Work instruction.
Reproduce only the lines of the material below that start at the line containing "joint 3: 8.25" and stop at the line containing "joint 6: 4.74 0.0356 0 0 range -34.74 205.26". Keep both end lines.

Available data.
BEGIN

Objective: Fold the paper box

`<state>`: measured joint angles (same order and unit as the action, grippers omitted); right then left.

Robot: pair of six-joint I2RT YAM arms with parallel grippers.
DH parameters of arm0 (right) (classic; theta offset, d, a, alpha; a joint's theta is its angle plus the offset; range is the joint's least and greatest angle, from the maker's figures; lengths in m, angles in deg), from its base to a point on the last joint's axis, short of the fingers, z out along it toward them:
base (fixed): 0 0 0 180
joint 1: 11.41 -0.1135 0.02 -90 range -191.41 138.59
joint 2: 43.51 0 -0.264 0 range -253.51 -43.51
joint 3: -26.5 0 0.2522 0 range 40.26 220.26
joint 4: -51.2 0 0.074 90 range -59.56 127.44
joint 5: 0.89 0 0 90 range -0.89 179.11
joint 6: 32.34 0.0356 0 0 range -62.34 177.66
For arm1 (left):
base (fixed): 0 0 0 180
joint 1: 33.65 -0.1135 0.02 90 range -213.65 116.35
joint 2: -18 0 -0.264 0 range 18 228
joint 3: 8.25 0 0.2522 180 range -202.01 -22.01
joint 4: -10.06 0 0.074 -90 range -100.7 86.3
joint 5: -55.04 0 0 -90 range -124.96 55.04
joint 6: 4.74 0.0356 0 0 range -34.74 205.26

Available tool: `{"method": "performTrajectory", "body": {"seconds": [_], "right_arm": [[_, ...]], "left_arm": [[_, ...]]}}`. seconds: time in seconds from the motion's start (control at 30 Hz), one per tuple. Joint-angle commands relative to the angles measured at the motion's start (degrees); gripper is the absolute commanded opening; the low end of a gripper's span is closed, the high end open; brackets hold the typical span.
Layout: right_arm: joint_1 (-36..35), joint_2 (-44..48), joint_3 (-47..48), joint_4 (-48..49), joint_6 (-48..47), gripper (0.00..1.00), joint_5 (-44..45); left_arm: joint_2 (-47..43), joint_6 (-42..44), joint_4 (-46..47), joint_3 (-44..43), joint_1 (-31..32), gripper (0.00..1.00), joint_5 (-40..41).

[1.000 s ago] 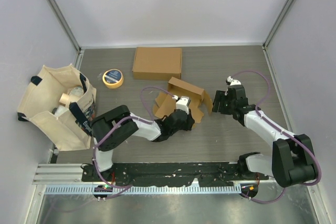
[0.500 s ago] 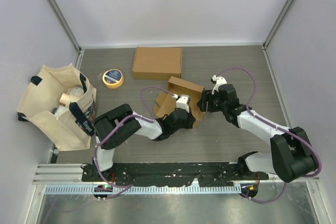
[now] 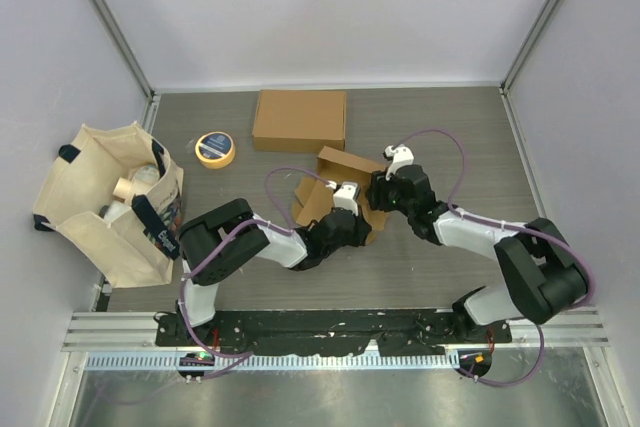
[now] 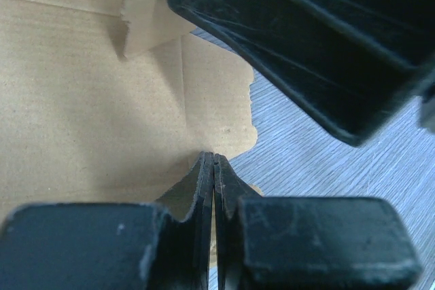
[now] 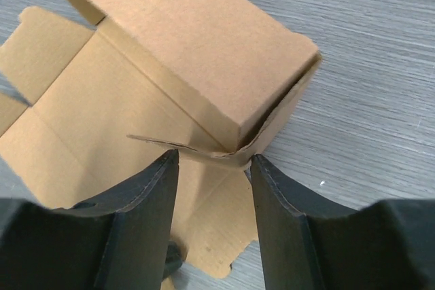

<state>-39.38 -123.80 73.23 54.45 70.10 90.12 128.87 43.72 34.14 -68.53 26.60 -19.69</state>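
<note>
The grey wood-grain table (image 3: 450,127) carries everything, and the half-folded paper box (image 3: 350,167) sits near its middle, one brown wall raised and its flaps spread flat toward the arms. Well off to the left of the paper box slumps a cream canvas tote bag (image 3: 100,217), open at the top with rolls inside. Beyond the paper box, on the side away from the arms, lies a closed brown cardboard box (image 3: 299,119), near it but apart. The right gripper (image 5: 214,161) is at the paper box's right end, its fingers about halfway apart and straddling the raised corner, where a loose flap tip pokes into the gap. The left gripper (image 4: 214,161) is at the paper box's near flap, fingers pressed together at the card's ragged edge; whether card is nipped between them I cannot tell. A yellow tape roll (image 3: 228,152) lies beyond and left of the paper box.
</note>
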Motion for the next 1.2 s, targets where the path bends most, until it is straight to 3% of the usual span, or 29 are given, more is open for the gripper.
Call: {"method": "performTrajectory", "body": {"seconds": [0.0, 0.2, 0.23, 0.27, 0.43, 0.73, 0.83, 0.87, 0.97, 1.1, 1.17], "right_arm": [[-2.79, -3.63, -0.8, 9.79, 1.87, 0.49, 11.69], [-5.78, -8.73, 2.01, 10.49, 5.57, 0.4, 21.12], [-6.22, -9.79, 2.44, 10.67, 5.74, 0.41, 23.31], [-6.83, -10.06, 2.45, 11.28, 5.66, 0.49, 23.94], [-7.72, -10.67, 2.36, 14.35, 2.67, 0.5, 25.87], [-7.72, -14.01, 2.89, 20.16, -0.48, 0.26, 26.58], [-7.72, -15.42, 4.12, 19.11, -1.72, 0.19, 25.88], [-7.72, -15.33, 4.21, 19.11, -2.25, 0.13, 25.7], [-7.72, -15.33, 3.85, 19.55, -3.91, 0.02, 24.21], [-7.63, -15.33, 3.68, 18.67, -4.54, 0.01, 22.11], [-7.28, -14.89, 3.24, 18.41, -4.1, 0.01, 19.65]], "left_arm": [[0.75, 1.46, -3.31, 2.66, -0.31, 0.07, 1.08], [-0.39, 2.77, -1.72, 3.72, -0.31, 0.07, 1.96], [-0.56, 2.87, -1.11, 3.89, -0.31, 0.07, 2.05], [-0.74, 2.95, -1.11, 4.07, -0.31, 0.07, 2.13], [-1.27, 4.18, 0.82, 5.65, -0.31, 0.07, 2.57], [-5.57, 7.35, 4.08, 8.02, -0.31, 0.09, 1.78], [-11.69, 8.66, 2.76, 9.43, -0.48, 0.2, 2.4], [-13.56, 10.23, 2.5, 9.95, -0.83, 0.31, 2.75], [-23.48, 11.39, -0.74, 12.59, -2.41, 0.46, 5.55], [-34.56, 12.62, -8.39, 16.1, -4.35, 0.53, 21.5], [-39.73, 12.62, -8.32, 19.88, -4.87, 0.54, 25.32]]}}
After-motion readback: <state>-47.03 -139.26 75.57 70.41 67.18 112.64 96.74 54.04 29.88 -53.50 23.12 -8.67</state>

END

Your response.
joint 3: 8.25 0 0.2522 180 range -202.01 -22.01
joint 4: -10.06 0 0.074 -90 range -100.7 86.3
joint 5: -55.04 0 0 -90 range -124.96 55.04
joint 6: 4.74 0.0356 0 0 range -34.74 205.26

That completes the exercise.